Your goal: Copy out all lines bearing the word "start" from the listing below.

The data:

Segment Open

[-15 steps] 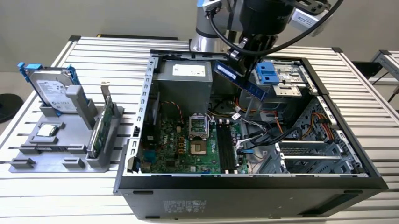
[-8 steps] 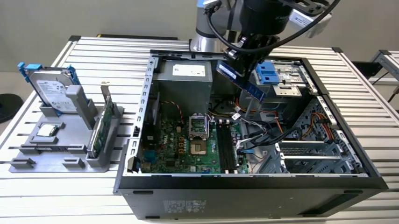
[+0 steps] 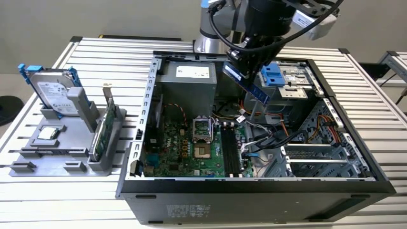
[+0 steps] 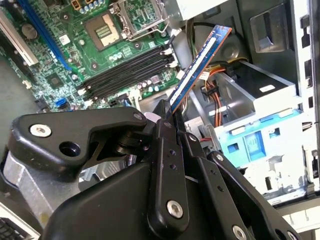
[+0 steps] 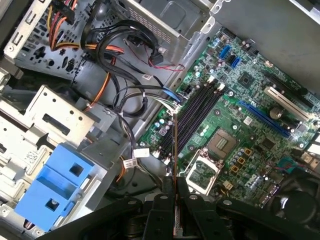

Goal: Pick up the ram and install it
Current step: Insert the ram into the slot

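One hand [image 3: 240, 61]: clamped on the ram's upper end, hanging over the open case [image 3: 150, 95]; in both wrist views [image 4: 167, 120] [image 5: 175, 192] its fingers press the stick's two flat faces.
Ram [image 3: 254, 89]: in the air inside the case's top opening, tilted, with its lower end toward the exterior view's right. It touches nothing but the hand. The second wrist view shows its blue face [image 4: 200, 70]; the first wrist view shows it edge-on [image 5: 175, 145].
Slots [image 3: 230, 152]: black, side by side on the board [image 3: 178, 148] at the case's floor, well below the ram. In the first wrist view the ram's thin edge runs nearly in line with them [image 5: 192, 117].
Room: open air lies between the ram's lower end and the slots [image 4: 125, 70].
Cables [image 5: 120, 45]: looped just beside the slots' end, within the case.
Blue cage [image 3: 272, 76]: against the case's far wall, just behind the ram.
Worktop [image 3: 95, 52]: slatted, carrying the case.
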Robot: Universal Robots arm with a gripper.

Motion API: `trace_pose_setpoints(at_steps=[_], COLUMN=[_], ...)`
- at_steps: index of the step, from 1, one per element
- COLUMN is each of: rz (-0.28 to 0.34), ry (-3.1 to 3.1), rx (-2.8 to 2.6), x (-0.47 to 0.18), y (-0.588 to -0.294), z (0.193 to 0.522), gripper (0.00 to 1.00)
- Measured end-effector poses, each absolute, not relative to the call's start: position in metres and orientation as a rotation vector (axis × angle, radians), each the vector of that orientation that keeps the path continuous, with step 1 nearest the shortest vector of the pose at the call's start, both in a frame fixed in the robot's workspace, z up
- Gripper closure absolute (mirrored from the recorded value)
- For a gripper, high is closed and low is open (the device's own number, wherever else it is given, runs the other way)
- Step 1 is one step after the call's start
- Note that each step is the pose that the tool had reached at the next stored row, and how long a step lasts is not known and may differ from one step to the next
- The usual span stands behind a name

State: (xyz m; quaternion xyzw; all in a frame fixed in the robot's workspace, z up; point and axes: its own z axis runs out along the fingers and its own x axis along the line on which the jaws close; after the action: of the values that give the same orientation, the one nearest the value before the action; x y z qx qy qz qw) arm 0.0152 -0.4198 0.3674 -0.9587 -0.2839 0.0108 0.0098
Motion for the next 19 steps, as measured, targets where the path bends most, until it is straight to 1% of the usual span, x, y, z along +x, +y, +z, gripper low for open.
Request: trace_pose_setpoints(at_steps=[19], rz=[0.031], ry=[-0.676], rx=[-3.046], x=[0.0152], y=[-0.4198], z=[0.3664], gripper=[1.00])
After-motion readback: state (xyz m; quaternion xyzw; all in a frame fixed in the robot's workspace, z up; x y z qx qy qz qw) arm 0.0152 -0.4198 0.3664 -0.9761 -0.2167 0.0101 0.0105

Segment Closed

Answer:
- Measured end-effector poses, each absolute, not relative to the call's start: position in metres and orientation as a rotation vector (axis × angle, radians), each the vector of that orientation that keeps the path continuous, with step 1 nearest the shortest vector of the pose at the call's start, both in a frame fixed in the robot's workspace, z up
- Step 1 is one step after the call's start

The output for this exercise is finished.